Diffusers documentation

Community pipelines

You are viewing v0.23.1 version. A newer version v0.31.0 is available.
Hugging Face's logo
Join the Hugging Face community

and get access to the augmented documentation experience

to get started

Community pipelines

For more context about the design choices behind community pipelines, please have a look at this issue.

Community pipelines allow you to get creative and build your own unique pipelines to share with the community. You can find all community pipelines in the diffusers/examples/community folder along with inference and training examples for how to use them. This guide showcases some of the community pipelines and hopefully it’ll inspire you to create your own (feel free to open a PR with your own pipeline and we will merge it!).

To load a community pipeline, use the custom_pipeline argument in DiffusionPipeline to specify one of the files in diffusers/examples/community:

pipe = DiffusionPipeline.from_pretrained(
    "CompVis/stable-diffusion-v1-4", custom_pipeline="filename_in_the_community_folder", use_safetensors=True
)

If a community pipeline doesn’t work as expected, please open a GitHub issue and mention the author.

You can learn more about community pipelines in the how to load community pipelines and how to contribute a community pipeline guides.

Multilingual Stable Diffusion

The multilingual Stable Diffusion pipeline uses a pretrained XLM-RoBERTa to identify a language and the mBART-large-50 model to handle the translation.
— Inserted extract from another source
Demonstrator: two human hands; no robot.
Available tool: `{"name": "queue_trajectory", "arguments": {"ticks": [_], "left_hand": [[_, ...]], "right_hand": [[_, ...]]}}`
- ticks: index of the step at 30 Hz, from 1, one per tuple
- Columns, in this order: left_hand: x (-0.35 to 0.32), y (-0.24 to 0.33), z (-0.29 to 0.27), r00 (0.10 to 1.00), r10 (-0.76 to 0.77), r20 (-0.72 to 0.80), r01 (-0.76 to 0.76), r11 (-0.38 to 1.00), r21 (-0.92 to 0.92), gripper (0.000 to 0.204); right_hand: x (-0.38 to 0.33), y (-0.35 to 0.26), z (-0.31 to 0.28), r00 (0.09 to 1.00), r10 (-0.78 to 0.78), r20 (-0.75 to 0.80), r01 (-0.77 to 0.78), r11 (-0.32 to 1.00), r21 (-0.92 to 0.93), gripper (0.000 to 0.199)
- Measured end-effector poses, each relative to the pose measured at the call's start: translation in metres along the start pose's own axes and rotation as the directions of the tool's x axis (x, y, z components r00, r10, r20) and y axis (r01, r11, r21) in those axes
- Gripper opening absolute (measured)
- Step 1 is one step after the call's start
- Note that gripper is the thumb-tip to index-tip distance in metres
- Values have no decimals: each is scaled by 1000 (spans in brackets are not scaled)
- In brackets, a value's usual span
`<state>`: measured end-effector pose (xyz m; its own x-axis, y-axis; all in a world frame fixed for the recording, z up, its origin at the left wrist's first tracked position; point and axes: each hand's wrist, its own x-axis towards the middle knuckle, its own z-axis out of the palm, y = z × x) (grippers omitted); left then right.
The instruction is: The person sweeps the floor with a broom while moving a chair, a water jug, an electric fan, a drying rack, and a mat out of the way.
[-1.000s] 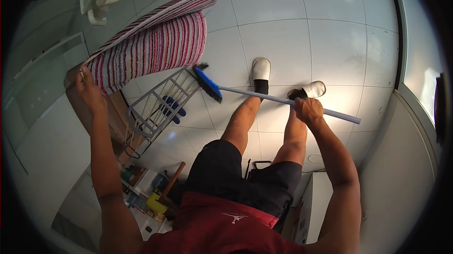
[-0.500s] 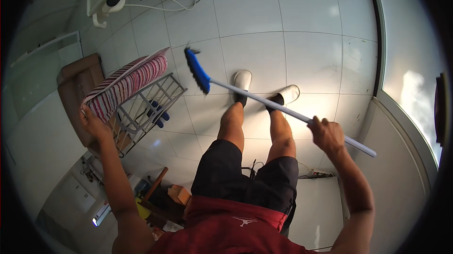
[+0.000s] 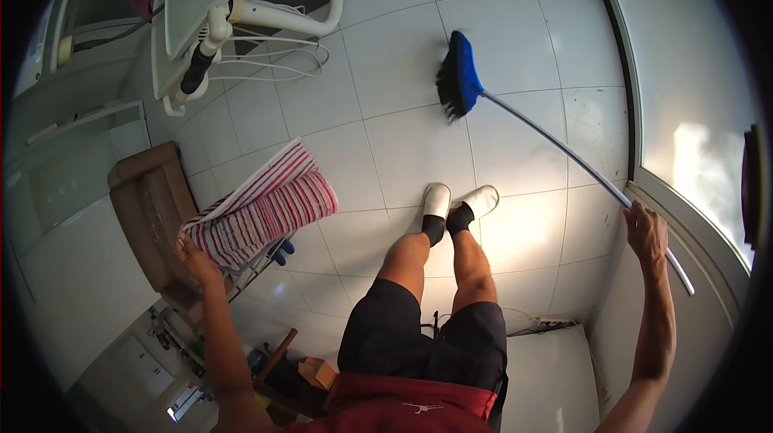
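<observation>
My left hand [image 3: 197,260] is closed on one end of a folded striped mat [image 3: 262,216], red, pink and white. The mat hangs out over a grey metal rack [image 3: 262,264], which it mostly covers. On the right, my right hand [image 3: 646,232] grips the grey handle of a broom [image 3: 555,142]. The broom slants away to the far left, and its blue head with dark bristles [image 3: 460,75] is over the tiles beyond my feet.
A brown padded seat [image 3: 145,200] stands at the left. Farther off is a white-armed machine [image 3: 282,18] with looping cables. A frosted door [image 3: 684,71] and low wall flank the right. Blue slippers [image 3: 283,252] lie near the rack; a power strip [image 3: 555,322] is behind my legs.
The broom head has swung away from me and to the right, and my right hand has moved right with the handle. My left hand has brought the mat slightly right and nearer.
</observation>
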<state>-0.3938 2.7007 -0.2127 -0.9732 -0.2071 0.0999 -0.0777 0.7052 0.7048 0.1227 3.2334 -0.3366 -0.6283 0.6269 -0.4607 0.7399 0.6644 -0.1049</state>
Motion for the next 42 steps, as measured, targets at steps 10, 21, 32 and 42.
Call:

This allows you to generate images from text in 20 languages.

from PIL import Image
import torch
from diffusers import DiffusionPipeline
from diffusers.utils import make_image_grid
from transformers import (
    pipeline,
    MBart50TokenizerFast,
    MBartForConditionalGeneration,
)

device = "cuda" if torch.cuda.is_available() else "cpu"
device_dict = {"cuda": 0, "cpu": -1}

# add language detection pipeline
language_detection_model_ckpt = "papluca/xlm-roberta-base-language-detection"
language_detection_pipeline = pipeline("text-classification",
                                       model=language_detection_model_ckpt,
                                       device=device_dict[device])

# add model for language translation
trans_tokenizer = MBart50TokenizerFast.from_pretrained("facebook/mbart-large-50-many-to-one-mmt")
trans_model = MBartForConditionalGeneration.from_pretrained("facebook/mbart-large-50-many-to-one-mmt").to(device)

diffuser_pipeline = DiffusionPipeline.from_pretrained(
    "CompVis/stable-diffusion-v1-4",
    custom_pipeline="multilingual_stable_diffusion",
    detection_pipeline=language_detection_pipeline,
    translation_model=trans_model,
    translation_tokenizer=trans_tokenizer,
    torch_dtype=torch.float16,
)

diffuser_pipeline.enable_attention_slicing()
diffuser_pipeline = diffuser_pipeline.to(device)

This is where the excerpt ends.